2) O governo Lula pode e deve, sim, ser responsabilizado pela demora em tomar decisões para a reestruturação do setor. A contratação de novos controladores e novos equipamentos de controle aéreo eram providências que deveriam ter sido tomadas há pelo menos dois anos.

3) Errou o governo também em ter permitido a continuidade da farra das companhias aéreas em determinar sob seus exclusivos critérios comerciais quais e como os aeroportos brasileiros deveriam atender à explosão da demanda por vôos. A Infraero mostru-se -pra dizer pouco- leniente com os interesses dessas companhias, que por exemplo, transformaram Congonhas num Hub para o qual ele não se presta. De aeroporto vocacionado para a aviação regional, executiva e para os vôos diretos, Congonhas virou um eixo central de escalas e conexões na malha aérea brasileira.

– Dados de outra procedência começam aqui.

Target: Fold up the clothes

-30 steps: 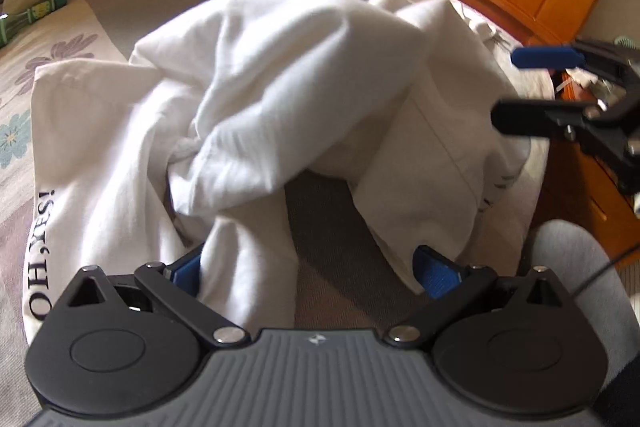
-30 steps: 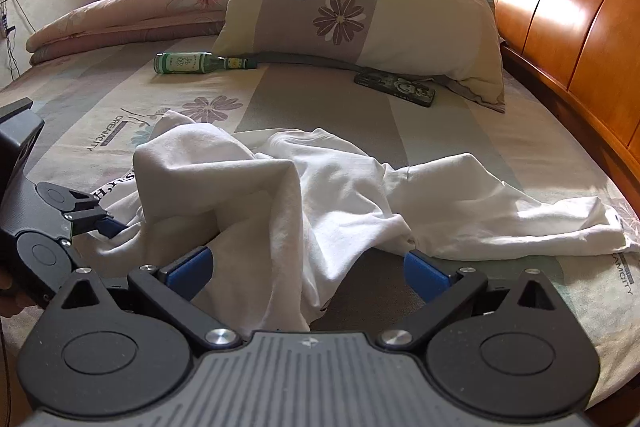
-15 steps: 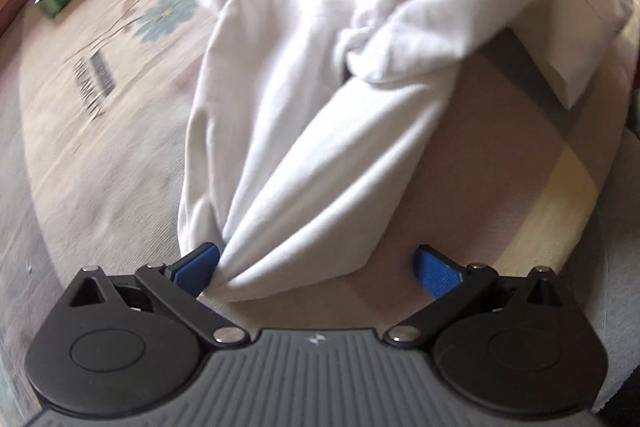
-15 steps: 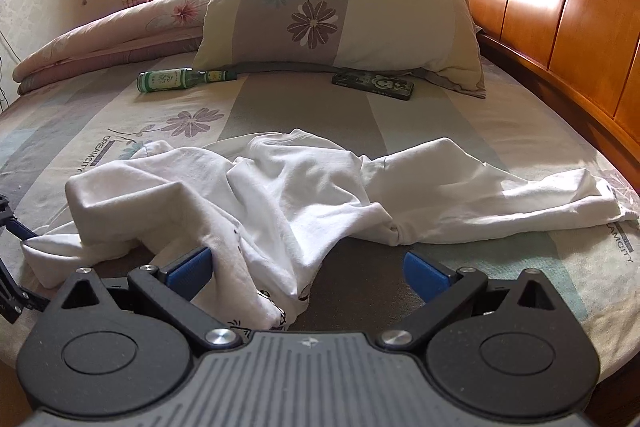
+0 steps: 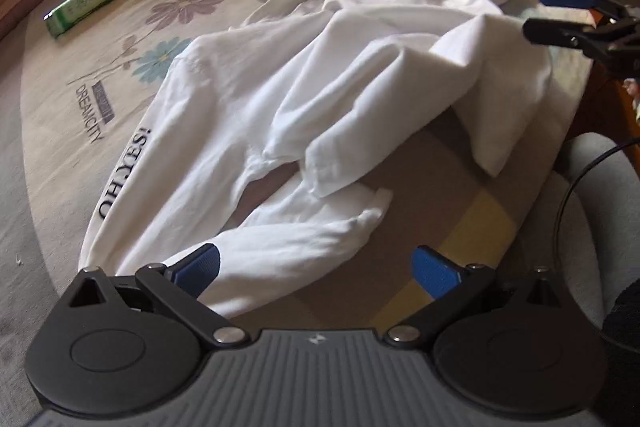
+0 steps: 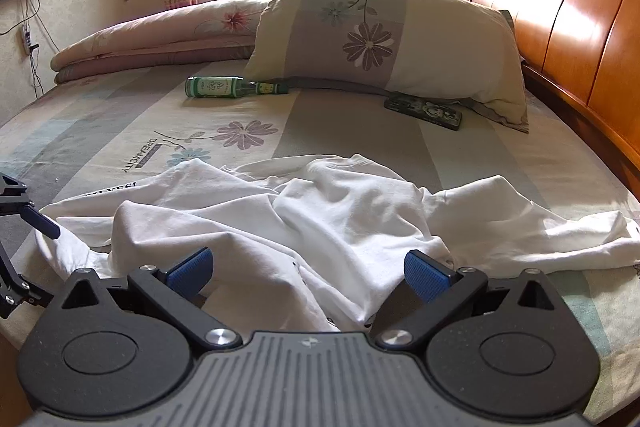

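Looking down the left claw point(image 5: 316, 267), we've got a crumpled white cotton T-shirt point(image 5: 320, 99) with black "OH,YES!" lettering sprawled on the floral-print bed sheet point(image 5: 120, 75), near the bed's front edge. Both claws sit spread wide with nothing pinched: the left one has cloth draped over its left finger pad point(image 5: 198, 265), and the right claw point(image 6: 308, 273) has a bunched fold lying between its pads, jaws not closed on it. This garment looks light, limp and thin, so it should sag and slide wherever it's lifted; nothing fragile here, though it will bunch and drag on the sheet rather than hold any shape. My call for the best hold is 2 pinches, 1 per claw, on a double-layer edge such as the hem or the shoulder seams, since a single loose fold would likely slip or pull only 1 layer. As for orientation, the heap stretches crosswise along the front edge of the bed in the right wrist view, its long axis running left to right, with 1 sleeve-like tail point(image 6: 592, 239) trailing towards the orange wooden headboard point(image 6: 580, 27). The lettered edge lies at the opposite, left end. Which end is the collar I cannot tell for certain. Beyond it lie a green glass bottle point(image 6: 224, 87), a dark patterned phone case point(image 6: 424, 111) and a flowered pillow point(image 6: 380, 39), well apart.
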Demonstrator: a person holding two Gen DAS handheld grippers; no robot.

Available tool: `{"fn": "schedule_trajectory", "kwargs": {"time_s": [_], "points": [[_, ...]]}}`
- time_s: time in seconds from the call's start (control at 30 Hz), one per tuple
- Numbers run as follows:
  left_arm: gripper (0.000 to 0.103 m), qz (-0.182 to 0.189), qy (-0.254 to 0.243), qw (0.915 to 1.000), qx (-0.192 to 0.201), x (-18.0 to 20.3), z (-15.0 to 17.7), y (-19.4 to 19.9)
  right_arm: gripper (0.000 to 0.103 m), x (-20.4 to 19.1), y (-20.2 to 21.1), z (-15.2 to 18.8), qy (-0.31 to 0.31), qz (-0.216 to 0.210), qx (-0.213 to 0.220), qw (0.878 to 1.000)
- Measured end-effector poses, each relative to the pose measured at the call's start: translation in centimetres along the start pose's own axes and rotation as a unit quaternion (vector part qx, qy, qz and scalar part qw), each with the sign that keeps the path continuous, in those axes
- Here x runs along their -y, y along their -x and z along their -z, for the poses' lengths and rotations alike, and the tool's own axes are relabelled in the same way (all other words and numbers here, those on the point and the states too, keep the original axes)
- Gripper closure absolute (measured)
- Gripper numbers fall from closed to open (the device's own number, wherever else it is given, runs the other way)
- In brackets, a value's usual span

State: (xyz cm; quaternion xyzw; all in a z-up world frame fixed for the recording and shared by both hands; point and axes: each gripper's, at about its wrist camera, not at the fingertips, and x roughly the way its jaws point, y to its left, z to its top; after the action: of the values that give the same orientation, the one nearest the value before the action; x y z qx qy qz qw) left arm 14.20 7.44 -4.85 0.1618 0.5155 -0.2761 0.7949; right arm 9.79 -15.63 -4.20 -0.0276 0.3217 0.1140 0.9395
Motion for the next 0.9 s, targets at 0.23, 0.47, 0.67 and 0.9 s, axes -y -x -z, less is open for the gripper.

4) Há um imbroglio de atribuições superpostas ou confusamente dispostas a travar o funcionamento do setor. ANAC, Infraero, Ministério da Defesa, Ministério da Aeronáutica. O setor aeroviário precisa de imediata clareza de regras, com o Estado voltando a cumprir com suas obrigações constitucionais de regulação e fiscalização de serviços seguros e de boa qualidade.


5) Há claro e antigo propósito de privatizar-se a Infraero, gestora de quase 70 aeroportos brasileiros. Bandeira neoliberal que não hesita em aproveitar-se das dificuldades do órgão e da aparentemente baixa qualidade de seus diretores para "provar" ao país -por meio da imprensa, claro- que o estado não tem competência para fazer isso. Esse é o pano de fundo da recorrência do uso do termo "caos aéreo" todas as noites nos telejornais e durante o dia nos jornais e revistas conservadores.

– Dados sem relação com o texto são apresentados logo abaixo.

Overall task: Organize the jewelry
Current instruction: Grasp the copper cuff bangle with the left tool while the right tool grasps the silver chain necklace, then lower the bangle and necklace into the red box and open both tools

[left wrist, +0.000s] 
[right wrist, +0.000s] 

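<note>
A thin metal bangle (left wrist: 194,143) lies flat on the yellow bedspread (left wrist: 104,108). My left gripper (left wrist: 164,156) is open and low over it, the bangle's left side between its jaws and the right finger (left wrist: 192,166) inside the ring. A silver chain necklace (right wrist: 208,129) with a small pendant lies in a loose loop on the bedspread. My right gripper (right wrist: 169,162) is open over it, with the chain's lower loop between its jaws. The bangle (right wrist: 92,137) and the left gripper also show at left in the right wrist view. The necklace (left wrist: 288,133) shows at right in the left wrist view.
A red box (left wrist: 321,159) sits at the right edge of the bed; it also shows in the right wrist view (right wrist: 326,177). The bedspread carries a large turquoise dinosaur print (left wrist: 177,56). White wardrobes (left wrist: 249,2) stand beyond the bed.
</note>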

5) É passada a hora de tirar dos militares as atribuições de controle de tráfego aéreo no Brasil. Um modelo anacrônico e que nenhum país desenvolvido usa mais, já há muito tempo.

6) Deve-se fazer clara a condição operacional de Congonhas no que se refere à segurança para pousos e decolagens. A questão da área de escape, por exemplo: precisa? não precisa? o que fazer para minimizar o fato de que esse aeroporto está cercado de prédios por todos os lados? por quê um aeroporto como o de Londres, que também está cravado numa área urbana densamente povoada, é considerado seguro e Congonhas aparentemente não é? qual é a verdade técnica dessa história?

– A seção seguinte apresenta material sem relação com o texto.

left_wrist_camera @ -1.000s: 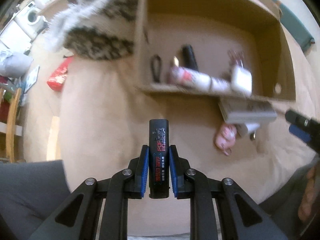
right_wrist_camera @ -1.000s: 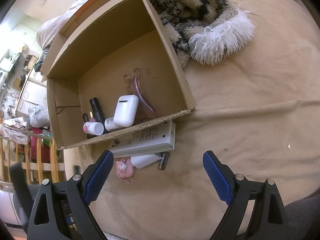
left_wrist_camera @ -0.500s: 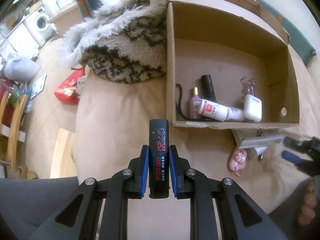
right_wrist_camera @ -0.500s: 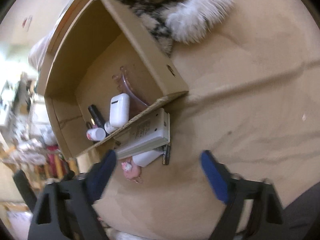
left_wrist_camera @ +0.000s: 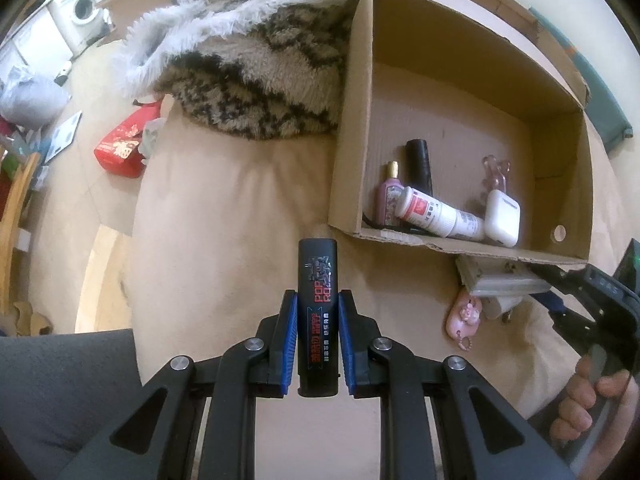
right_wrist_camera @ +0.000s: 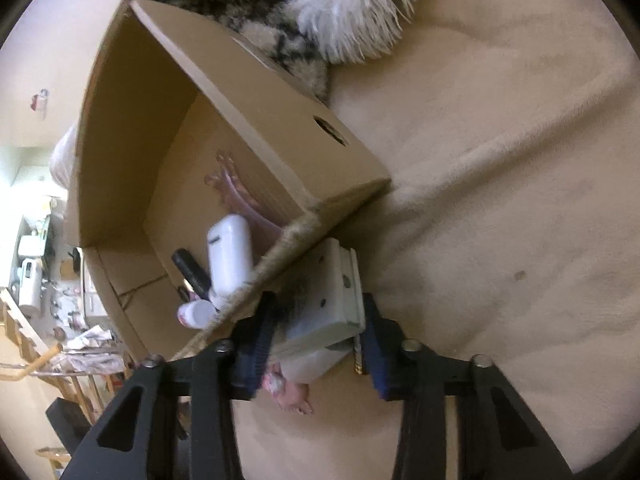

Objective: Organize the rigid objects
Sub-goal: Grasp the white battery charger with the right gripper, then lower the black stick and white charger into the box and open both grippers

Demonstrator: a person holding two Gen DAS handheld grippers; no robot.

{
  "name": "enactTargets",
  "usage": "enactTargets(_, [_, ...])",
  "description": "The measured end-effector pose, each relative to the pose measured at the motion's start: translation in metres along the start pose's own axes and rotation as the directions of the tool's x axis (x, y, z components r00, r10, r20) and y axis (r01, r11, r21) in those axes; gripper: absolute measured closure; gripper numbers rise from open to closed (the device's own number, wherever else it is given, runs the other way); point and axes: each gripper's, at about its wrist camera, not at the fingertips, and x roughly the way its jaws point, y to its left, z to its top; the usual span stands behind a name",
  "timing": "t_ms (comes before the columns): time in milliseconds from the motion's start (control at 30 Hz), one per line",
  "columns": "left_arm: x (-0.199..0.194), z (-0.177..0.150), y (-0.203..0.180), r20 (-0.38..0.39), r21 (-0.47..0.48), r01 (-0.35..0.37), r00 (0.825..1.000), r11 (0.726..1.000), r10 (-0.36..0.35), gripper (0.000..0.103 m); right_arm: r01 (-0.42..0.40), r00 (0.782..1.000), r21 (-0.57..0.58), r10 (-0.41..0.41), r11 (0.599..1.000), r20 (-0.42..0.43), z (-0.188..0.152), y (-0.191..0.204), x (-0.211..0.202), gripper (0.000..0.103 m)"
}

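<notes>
- Two handheld grippers are in view, each with blue pads on black fingers.
- Left gripper: the jaws are clamped on a black rectangular device with red and white print. The device stands upright between the pads, and its top end projects past the fingertips.
- Right gripper: the jaws are closing around a flat grey-white box. The box lies between the pads; whether both pads already press on it cannot be told, since the picture is blurred there.
- Right hand: fingers wrap the handle of the right gripper at the right edge of the left wrist view.
- Flat grey-white box: it lies on the beige blanket, just outside the near wall of the cardboard box and touching it.
- Beneath the flat box lie a white item and a pink charm with a bead chain, both on the blanket.
- Cardboard box contents, grouped against the near wall: a pink perfume bottle, a black cylinder, a white bottle with a red label lying on its side, a white earbud case and a clear pink item.
- Beside the far left wall of the cardboard box lies a fuzzy black-and-white patterned garment.
- Beyond the blanket edge: a red package on the floor and a washing machine in the background.
</notes>
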Motion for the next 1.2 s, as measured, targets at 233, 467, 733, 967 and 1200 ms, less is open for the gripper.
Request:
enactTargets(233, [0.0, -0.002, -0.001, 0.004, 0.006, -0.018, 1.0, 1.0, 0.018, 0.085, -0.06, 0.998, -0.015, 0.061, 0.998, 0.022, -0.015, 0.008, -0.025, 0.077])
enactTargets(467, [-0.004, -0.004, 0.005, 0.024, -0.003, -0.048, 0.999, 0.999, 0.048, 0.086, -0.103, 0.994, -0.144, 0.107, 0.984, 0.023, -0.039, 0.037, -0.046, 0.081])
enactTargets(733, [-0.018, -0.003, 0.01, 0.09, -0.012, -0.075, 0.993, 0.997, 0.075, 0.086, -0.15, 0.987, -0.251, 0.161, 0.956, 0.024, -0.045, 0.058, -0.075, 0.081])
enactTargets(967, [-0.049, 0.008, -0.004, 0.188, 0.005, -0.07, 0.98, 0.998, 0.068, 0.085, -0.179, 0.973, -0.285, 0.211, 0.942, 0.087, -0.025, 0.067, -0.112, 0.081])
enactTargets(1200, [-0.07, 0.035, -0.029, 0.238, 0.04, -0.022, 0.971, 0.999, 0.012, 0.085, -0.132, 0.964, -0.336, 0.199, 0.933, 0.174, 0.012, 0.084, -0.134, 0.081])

Enfim, o governo poderia muito bem redimir-se da demora em responder a essas questões e informar com clareza o que deve e vai ser feito para que os serviços aeroportuários brasileiros funcionem bem e com segurança. E quanto tempo será necessário para isso.





Ah, uma última coisa, só pra gente não esquecer: ano passado morreram 40 mil pessoas nas estradas brasileiras, cuja malha tem condições de segurança consideradas precárias em mais de 2/3.

2 comentários:

Marcus Gusmão disse...

Sou um mutante por natureza e tendo a gostar de tudo que muda. O blog está mais clean, e isto me agrada. Tenho uma resalva à imagem do solitário na praia do cabeçalho. Está muito grande e toma quase a metade da tela.
No mais, o conteúdo, está claro e bem dito, apesar da linguagem luciférica e militante. Mas você sabe que eu gosto do seu texto, mesmo que não concorde com ele. Grande abraço. E quando mudar, me chama e me guie, que eu tou também meio de saco cheio deste blogger.
grande abraço,

paulo galo disse...

Obrigado pela opinião Marcão. E pode ficar tranquilo, Vamos todos pro Word Press em breve tempo. Vou estudá-lo primeiro e te chamo na sequência. Que tal uma estréia simultânea por lá -eu, vc e a Marcinha?